Les microorganismes comme les levures sont des rouages essentiels des écosystèmes et ils constituent le plus grand réservoir de la biodiversité naturelle.
— Masur
Christian Landry et son équipe du Département de biologie ont choisi d'emprunter le chemin inverse pour étudier les cousines sauvages de la levure à vin. «Nous faisons appel aux outils génomiques élaborés en laboratoire avec S. cerevisiae pour documenter les variations génétiques des levures qui vivent en milieu naturel et pour prédire les répercussions des changements climatiques sur leurs populations», explique le professeur Landry.
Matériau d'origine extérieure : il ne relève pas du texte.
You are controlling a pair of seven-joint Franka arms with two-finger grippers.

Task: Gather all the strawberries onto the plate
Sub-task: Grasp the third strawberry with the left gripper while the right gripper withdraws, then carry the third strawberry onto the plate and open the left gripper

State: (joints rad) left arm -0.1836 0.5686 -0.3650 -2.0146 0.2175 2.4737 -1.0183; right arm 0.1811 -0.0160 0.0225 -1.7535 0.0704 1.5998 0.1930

Disons les choses franchement, ce n'est pas le genre de sujets dont on tapisse les unes des journaux. «Il est certain que les levures sont moins photogéniques que les ours blancs ou les caribous, mais les microorganismes sont des rouages essentiels des écosystèmes et ils constituent le plus grand réservoir de la biodiversité naturelle», rappelle l'un des membres de l'équipe, le postdoctorant Jean-Baptiste Leducq.
Leur première étude, publiée dans la revue FEMS Yeast Research, repose sur 879 échantillons provenant d'écorce d'arbre, de fruits, de sol et d'insectes récoltés dans 29 sites du Canada, dont 26 au Québec. «Nous avons trouvé 226 souches appartenant à une soixantaine d'espèces, résume l'étudiant-chercheur Guillaume Charron. Nos analyses révèlent également la présence de 24 souches que nous n'avons pu associer à aucune espèce connue. Il pourrait s'agir de nouvelles espèces présentant un intérêt pour la médecine ou la biotechnologie.» La levure à vin ne semble pas présente au Québec, mais une autre espèce, Saccharomyces paradoxus, abonde. Sa limite nordique se situerait à la latitude de Cap-Chat.
Dans leur deuxième étude, publiée dans Proceedings of the Royal Society B, les chercheurs se sont penchés sur les populations de S. paradoxus dans le triangle Pennsylvanie-Wisconsin-Gaspésie. Ils ont découvert trois lignées génétiques de cette espèce, dont l'une se trouve presque exclusivement dans l'Est du Québec. Curieusement, même si cette dernière vit aux latitudes les plus nordiques, ce n'est pas celle qui résiste le mieux au froid. «Nous ne savons pas encore comme expliquer la chose, souligne Jean-Baptiste Leducq. La présence de cette lignée semble toutefois empêcher la pénétration des autres S. paradoxus dans l'Est du Québec. Nous tentons maintenant de déterminer s'il s'agit d'une espèce distincte.»
Les analyses des chercheurs ont montré que les populations de chaque lignée de S. paradoxus sont adaptées aux conditions climatiques locales, un fait jugé étonnant considérant la grande dispersion de ces microorganismes. «Le réchauffement anticipé pourrait donc modifier la répartition géographique des trois lignées. Il est toutefois prématuré de prédire dans quelle direction iront ces changements», souligne le postdoctorant.